A four-stage medallion data lake pulling Spotify's global playlist data to Power BI — on a near-zero infrastructure budget.
End-to-end ELT pipeline built on DuckDB, Motherduck, dbt, and Astronomer Airflow. Spotify API data flows through a Raw → Bronze → Silver → Gold medallion architecture on AWS S3, transformed by dbt into analytics-ready dimensional models, and surfaced in Power BI — with Terraform provisioning the entire infrastructure.
A cost-zero data lake built on embedded analytics, not standing servers.
The “poor man's data lake” premise
Most data lake architectures require standing up a cluster — Spark, EMR, Redshift — that burns compute cost whether it's processing data or not. DuckDB breaks this constraint: it runs in-process, reads Parquet directly from S3, and costs nothing when idle.
The goal was to prove that a serious, production-grade ELT pipeline with proper transformation layers, automated testing, and BI integration could be built without paying for idle infrastructure. Motherduck extends DuckDB into the cloud, giving Power BI a persistent query endpoint without the overhead of a traditional warehouse.
What the pipeline had to do
Extract at scale. The Spotify API exposes global playlist data — tracks, albums, artists — in nested JSON. The pipeline needed to handle pagination, rate limits, and schema variance across resource types.
Each raw payload then moves through a structured four-stage medallion — Raw preserves the original API response, Bronze converts to Parquet, Silver applies business-rule cleaning, and Gold delivers analytics-ready dimensional models directly queryable by Power BI.

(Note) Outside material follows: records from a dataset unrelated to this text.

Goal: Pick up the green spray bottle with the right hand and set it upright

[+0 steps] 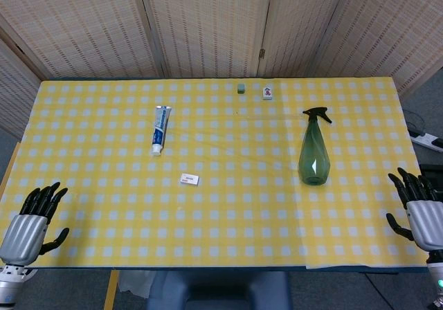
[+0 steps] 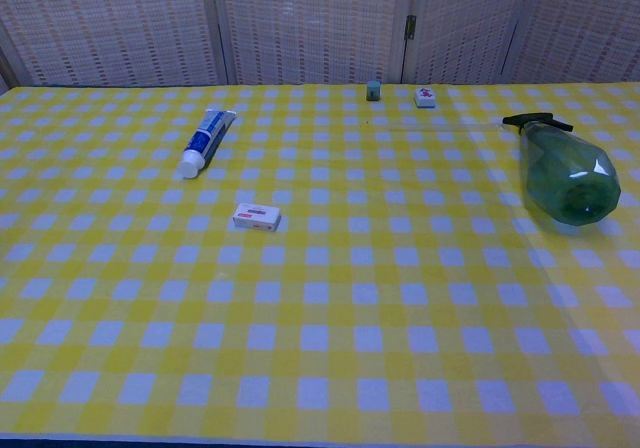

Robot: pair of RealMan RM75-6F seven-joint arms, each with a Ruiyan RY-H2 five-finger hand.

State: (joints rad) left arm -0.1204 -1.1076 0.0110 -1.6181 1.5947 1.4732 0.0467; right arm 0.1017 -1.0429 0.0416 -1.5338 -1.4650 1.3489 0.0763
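Lying on its side at the right of the counter (image 1: 208, 213), the green spray bottle (image 1: 313, 151) was untouched, nothing yet done, while the right hand (image 1: 422, 210) and left hand (image 1: 31, 220) waited at the near corners, fingers spread and empty.

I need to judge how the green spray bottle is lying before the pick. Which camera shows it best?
The head view: the green spray bottle shows whole from above, lying flat, black nozzle pointing to the far edge, apart from the right hand. The chest view shows the bottle low and foreshortened near the frame's right edge.
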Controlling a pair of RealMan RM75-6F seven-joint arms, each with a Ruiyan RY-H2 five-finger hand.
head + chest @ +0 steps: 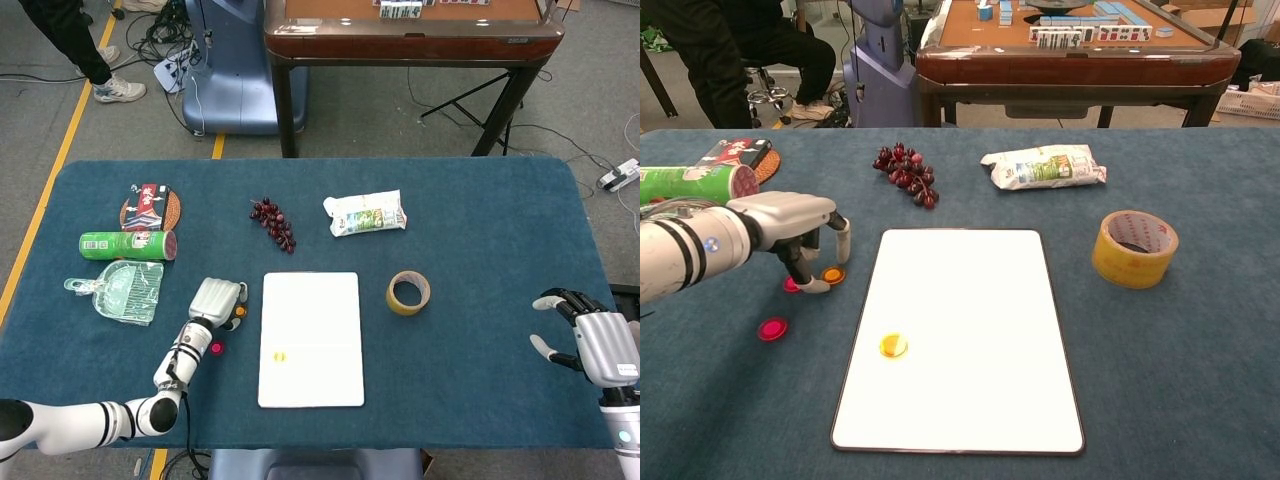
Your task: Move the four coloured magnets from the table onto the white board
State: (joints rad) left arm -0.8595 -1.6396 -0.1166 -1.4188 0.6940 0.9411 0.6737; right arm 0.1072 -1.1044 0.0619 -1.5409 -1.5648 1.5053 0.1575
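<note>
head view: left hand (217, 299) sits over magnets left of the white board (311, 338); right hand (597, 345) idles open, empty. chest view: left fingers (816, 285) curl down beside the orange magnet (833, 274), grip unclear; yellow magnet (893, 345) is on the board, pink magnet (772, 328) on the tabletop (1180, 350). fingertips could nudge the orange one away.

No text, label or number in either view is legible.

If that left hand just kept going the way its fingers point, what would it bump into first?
Probably the orange magnet: the left hand hangs over it, fingers pointing down at the table. A pink magnet lies beside it; depth is hard to judge.
</note>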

Nine tools, one coherent pipeline — from API call to dashboard.
Each component has a single, well-defined job. Spotify API is the only source of truth. Airflow orchestrates without being the transformation engine. DuckDB processes without running a server. Terraform provisions without manual state. The architecture is modular: any component can be swapped independently.
Four modular task groups, each independently testable and retryable.
The Airflow DAG is structured so that each medallion stage maps to exactly one task group. If the silver transform fails, the bronze data is already landed and safe — the retry only re-runs what failed. This is the key resilience property the modular design provides.
Three dbt layers, each with automated test coverage.
dbt is the transformation engine for the Gold stage. Every model is tested — sources have schema tests, staging models have not-null and unique constraints, and marts carry referential integrity checks. Both dev and prod targets hit Motherduck, with full documentation generated on each run.
Near-zero infrastructure cost — without sacrificing engineering quality.
The “poor man's data lake” is not a shortcut — it's a deliberate architectural decision to eliminate idle compute costs. DuckDB runs only during DAG execution. S3 charges only for storage consumed. Motherduck charges only for queries run.
Six artifacts — every one production-grade and reproducible.
The pipeline is open-source. Each component is self-contained, documented, and independently deployable. Terraform ensures the infrastructure is reproducible from a single terraform apply.
The best data lake is the one you can actually afford to run. Embed the engine, eliminate the server, charge only for what you process — and spend the savings on engineering quality instead.